Dataset records ->
☆ ☆ ☆ ☆ ☆

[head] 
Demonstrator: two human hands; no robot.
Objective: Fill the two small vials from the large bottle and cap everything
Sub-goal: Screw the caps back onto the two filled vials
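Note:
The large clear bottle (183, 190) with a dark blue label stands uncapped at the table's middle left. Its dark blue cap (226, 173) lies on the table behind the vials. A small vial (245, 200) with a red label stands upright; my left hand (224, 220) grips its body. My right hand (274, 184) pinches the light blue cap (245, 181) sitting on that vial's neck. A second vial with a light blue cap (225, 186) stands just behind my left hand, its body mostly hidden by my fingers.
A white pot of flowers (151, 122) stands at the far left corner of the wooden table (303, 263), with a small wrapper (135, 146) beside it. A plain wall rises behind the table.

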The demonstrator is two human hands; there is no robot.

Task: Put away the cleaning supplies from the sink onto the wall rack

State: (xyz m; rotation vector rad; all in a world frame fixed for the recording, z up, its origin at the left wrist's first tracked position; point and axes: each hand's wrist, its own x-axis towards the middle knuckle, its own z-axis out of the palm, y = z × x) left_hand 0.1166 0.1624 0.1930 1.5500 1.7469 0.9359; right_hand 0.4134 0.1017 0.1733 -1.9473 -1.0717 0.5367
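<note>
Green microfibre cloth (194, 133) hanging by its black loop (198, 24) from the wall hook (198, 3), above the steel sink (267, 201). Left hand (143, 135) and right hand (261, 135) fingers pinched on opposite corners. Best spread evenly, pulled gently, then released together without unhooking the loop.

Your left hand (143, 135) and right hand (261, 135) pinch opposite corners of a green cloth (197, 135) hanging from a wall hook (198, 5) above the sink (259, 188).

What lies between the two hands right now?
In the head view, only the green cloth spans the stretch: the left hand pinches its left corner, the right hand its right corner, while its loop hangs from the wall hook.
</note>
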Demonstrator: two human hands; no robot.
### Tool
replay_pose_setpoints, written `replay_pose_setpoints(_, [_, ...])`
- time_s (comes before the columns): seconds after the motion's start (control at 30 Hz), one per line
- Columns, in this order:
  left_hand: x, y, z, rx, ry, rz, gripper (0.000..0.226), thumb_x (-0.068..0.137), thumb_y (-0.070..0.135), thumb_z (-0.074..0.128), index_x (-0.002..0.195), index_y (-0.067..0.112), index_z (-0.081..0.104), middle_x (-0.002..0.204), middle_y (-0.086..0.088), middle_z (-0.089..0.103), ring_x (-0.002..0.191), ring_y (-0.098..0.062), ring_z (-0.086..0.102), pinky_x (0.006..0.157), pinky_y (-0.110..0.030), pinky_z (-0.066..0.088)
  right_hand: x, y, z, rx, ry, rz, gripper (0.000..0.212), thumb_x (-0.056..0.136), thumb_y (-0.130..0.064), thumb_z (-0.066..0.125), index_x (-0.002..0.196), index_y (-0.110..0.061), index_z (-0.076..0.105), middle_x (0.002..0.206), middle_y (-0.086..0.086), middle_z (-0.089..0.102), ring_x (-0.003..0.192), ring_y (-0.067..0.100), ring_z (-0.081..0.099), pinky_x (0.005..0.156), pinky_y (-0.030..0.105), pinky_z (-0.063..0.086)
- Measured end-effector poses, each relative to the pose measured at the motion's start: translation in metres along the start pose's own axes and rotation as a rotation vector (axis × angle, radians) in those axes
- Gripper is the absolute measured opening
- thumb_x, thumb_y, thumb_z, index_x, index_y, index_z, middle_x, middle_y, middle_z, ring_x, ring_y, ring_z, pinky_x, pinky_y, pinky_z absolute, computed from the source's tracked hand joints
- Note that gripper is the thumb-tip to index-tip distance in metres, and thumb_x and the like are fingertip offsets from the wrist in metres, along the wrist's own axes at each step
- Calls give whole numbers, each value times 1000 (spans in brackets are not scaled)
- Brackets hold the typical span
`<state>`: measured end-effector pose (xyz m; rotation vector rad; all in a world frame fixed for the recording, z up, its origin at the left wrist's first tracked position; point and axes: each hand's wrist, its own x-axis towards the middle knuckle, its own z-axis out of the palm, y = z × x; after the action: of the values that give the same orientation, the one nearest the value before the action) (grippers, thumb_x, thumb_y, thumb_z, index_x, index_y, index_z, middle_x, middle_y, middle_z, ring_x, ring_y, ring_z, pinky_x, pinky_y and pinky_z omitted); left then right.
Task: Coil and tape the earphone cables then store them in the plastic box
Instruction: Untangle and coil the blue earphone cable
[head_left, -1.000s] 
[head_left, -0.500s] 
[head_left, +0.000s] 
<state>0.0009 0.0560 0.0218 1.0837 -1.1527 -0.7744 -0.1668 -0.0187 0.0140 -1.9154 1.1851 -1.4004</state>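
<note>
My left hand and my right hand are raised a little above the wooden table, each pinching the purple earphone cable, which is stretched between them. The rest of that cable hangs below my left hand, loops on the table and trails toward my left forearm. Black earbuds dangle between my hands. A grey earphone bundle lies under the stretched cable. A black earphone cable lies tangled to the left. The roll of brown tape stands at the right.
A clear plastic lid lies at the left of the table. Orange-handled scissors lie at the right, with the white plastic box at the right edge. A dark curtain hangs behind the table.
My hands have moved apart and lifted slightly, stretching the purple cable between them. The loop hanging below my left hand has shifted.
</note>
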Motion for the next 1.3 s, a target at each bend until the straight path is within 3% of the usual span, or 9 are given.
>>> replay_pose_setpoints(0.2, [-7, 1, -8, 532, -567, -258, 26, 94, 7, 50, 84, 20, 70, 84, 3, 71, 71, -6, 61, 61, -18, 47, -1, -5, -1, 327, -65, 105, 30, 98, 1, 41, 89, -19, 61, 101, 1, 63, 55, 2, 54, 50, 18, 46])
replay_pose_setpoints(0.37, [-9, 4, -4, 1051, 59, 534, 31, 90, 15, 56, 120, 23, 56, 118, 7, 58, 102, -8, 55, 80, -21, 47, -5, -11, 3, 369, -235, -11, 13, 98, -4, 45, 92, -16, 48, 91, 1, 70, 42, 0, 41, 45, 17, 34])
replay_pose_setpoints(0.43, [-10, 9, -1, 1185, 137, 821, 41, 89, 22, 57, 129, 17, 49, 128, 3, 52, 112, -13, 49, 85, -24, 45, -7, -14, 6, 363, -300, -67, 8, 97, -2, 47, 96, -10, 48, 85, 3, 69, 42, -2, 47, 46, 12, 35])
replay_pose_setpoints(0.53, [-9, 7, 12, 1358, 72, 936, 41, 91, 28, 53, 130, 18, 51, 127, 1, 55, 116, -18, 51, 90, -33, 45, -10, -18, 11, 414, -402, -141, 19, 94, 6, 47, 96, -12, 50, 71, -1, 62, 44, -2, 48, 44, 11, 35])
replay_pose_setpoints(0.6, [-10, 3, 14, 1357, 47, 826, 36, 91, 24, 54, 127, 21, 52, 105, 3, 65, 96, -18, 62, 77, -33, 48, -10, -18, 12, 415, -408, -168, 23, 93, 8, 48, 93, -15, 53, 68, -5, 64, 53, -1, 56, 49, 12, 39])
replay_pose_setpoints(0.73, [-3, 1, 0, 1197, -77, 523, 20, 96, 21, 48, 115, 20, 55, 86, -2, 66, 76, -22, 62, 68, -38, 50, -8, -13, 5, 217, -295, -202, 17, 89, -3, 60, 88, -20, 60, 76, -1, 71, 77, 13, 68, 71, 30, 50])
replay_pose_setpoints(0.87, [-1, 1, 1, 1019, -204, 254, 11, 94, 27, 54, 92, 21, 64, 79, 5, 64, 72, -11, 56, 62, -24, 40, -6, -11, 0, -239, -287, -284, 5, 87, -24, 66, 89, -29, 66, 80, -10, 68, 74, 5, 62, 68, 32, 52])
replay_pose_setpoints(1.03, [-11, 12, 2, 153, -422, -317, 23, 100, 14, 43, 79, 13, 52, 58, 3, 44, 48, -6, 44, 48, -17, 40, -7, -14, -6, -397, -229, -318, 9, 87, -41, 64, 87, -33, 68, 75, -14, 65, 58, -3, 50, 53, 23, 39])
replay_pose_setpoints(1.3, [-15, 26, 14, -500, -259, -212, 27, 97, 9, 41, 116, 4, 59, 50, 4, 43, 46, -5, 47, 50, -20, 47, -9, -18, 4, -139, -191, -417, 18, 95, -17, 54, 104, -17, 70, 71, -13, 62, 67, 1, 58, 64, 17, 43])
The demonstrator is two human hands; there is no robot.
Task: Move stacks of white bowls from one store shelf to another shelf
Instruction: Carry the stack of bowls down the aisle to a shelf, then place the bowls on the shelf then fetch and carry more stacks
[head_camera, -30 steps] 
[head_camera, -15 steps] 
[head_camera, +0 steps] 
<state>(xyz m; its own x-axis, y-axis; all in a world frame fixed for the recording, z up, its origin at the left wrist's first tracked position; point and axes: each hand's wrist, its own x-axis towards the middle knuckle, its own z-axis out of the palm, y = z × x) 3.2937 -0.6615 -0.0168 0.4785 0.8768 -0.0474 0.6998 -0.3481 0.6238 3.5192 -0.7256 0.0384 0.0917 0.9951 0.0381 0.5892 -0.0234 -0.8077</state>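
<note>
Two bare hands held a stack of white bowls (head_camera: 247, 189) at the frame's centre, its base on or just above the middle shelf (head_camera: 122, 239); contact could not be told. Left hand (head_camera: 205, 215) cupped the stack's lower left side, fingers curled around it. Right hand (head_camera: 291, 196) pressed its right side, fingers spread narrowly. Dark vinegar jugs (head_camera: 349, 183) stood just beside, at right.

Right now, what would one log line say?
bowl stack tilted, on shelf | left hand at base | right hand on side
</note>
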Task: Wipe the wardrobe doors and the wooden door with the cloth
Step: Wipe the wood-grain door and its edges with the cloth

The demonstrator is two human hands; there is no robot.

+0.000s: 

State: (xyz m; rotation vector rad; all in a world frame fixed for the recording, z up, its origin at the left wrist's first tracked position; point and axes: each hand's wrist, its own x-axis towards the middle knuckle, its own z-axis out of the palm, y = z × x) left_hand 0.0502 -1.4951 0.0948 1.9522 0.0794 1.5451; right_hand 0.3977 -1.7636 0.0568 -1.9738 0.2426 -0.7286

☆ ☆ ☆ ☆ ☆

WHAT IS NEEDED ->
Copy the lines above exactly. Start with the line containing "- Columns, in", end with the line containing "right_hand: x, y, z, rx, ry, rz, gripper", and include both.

RESPONSE BOX ->
- Columns, in this order:
  left_hand: x, y, z, rx, ry, rz, gripper (0.000..0.226), thumb_x (-0.068..0.137), thumb_y (-0.070..0.135), thumb_z (-0.074..0.128), index_x (-0.002..0.195), index_y (-0.067..0.112), index_z (-0.081..0.104), middle_x (-0.002..0.204), middle_y (-0.086..0.088), middle_z (-0.089..0.103), ring_x (-0.002..0.191), ring_y (-0.098..0.062), ring_z (-0.086..0.102), pinky_x (0.006..0.157), pinky_y (-0.110..0.030), pinky_z (-0.066..0.088)
  right_hand: x, y, z, rx, ry, rz, gripper (0.000..0.212), thumb_x (-0.056..0.136), thumb_y (-0.130..0.064), thumb_z (-0.066..0.125), index_x (-0.002..0.196), index_y (-0.110..0.061), index_z (-0.076..0.105), middle_x (0.002..0.206), middle_y (-0.086..0.086), middle_z (-0.089..0.102), ring_x (-0.003..0.192), ring_y (-0.067..0.100), ring_z (-0.081..0.099), pinky_x (0.005..0.156), pinky_y (-0.030..0.105), pinky_z (-0.063..0.086)

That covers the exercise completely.